The more eye-catching development for Walmart, though, is traffic from higher-earning consumers. Walmart said that three-quarters of the grocery market share it saw last quarter came from households that make more than $100,000 in annual income. While part of that can be chalked up to inflation’s effect on customer wallets, Walmart deserves some credit for improving the kind of services that the higher-income cohort wants. The company said Tuesday that its last-mile delivery capabilities increased fourfold since January; that has helped increase sign-ups for Walmart+ memberships. Also notable: Its online marketplace added 50% more in stock-keeping units last quarter alone compared with the prior quarter.

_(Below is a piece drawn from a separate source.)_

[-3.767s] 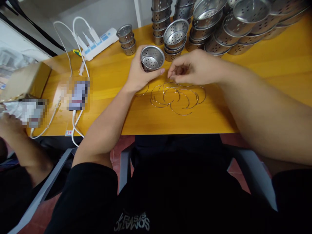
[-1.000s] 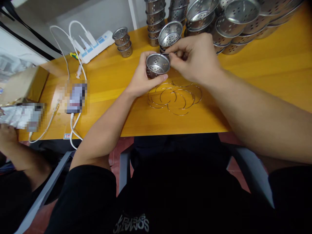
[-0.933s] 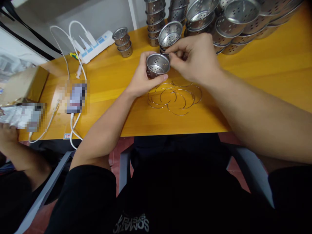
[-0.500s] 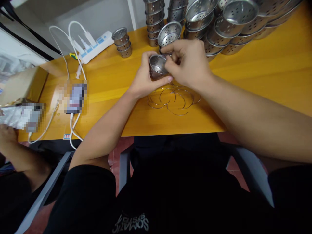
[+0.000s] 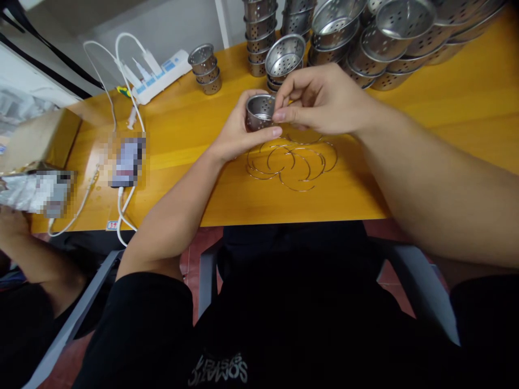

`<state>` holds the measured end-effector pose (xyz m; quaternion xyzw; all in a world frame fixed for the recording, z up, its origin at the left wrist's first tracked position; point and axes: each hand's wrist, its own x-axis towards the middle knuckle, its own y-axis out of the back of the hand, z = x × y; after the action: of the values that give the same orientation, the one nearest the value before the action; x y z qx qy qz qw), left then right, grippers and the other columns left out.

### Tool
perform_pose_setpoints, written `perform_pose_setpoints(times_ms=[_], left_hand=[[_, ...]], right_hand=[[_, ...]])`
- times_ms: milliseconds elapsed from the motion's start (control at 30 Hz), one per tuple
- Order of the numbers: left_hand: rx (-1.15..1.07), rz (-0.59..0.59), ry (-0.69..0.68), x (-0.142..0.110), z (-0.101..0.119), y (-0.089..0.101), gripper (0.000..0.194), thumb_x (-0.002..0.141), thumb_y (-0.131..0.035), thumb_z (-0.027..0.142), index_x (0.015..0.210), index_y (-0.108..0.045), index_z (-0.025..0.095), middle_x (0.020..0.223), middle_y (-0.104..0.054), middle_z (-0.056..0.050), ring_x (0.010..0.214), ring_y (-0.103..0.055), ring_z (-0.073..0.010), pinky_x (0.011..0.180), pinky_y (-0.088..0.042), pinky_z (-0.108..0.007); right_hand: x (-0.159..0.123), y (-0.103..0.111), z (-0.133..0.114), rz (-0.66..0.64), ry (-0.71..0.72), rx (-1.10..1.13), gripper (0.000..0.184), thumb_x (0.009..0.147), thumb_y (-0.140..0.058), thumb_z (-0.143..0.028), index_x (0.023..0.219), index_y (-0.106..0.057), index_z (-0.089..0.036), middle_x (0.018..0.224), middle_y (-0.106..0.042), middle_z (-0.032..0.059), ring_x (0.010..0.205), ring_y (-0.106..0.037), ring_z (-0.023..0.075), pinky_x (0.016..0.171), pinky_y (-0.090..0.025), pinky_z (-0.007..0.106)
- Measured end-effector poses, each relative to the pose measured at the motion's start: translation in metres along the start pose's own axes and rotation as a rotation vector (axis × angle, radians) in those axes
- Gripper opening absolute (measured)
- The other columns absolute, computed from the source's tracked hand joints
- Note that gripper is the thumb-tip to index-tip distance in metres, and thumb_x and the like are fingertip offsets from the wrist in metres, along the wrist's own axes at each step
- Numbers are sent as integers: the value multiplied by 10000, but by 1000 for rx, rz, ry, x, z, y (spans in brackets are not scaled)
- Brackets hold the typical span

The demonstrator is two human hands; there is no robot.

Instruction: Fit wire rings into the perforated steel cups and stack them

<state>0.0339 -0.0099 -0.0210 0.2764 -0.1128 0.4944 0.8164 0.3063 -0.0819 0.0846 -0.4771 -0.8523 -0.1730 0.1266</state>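
My left hand is wrapped round a small perforated metal cup, its opening facing up. At the cup's right rim, my right hand has thumb and forefinger pinched together. Whatever is between those fingertips, if anything, is too small to make out. Several thin curved wires lie loosely overlapped on the table just below both hands.
Stacks of perforated metal cups and wider ones stand along the back. A shorter cup stack, power strip and phone are leftward. Another person's arm shows at far left.
My right hand has drawn slightly right and down from over the cup's opening, fingers still pinched. A thin curved line across the opening no longer shows. My left hand keeps its grip on the cup.
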Motion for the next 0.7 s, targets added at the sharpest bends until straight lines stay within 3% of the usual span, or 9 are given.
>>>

Keeping this cohort of new customers will be key to its so-called flywheel strategy, which involves growing high-margin revenue streams such as sales of advertising and fulfillment services to vendors and third-party marketplace sellers. Walmart said its global advertising business grew more than 30% last quarter, and analytics firm eMarketer estimates that Walmart will see a 40% increase in ad spending this year. That is double Amazon.com Inc.’s expected growth rate, albeit from a lower base. For four consecutive quarters, Walmart U.S. has called out growth in membership and “other income,” which includes that advertising bucket, as offsets to gross margin pressure.

After the rally on Tuesday, Walmart’s shares trade at 23.3 times forward-12-month earnings, 6% above its five-year average. Its shares are up 2.9% year to date, outperforming Amazon by roughly 43 percentage points. If Walmart can convince investors that its fancy, new customers will stick around, it could hang on to its fancy, new valuation too.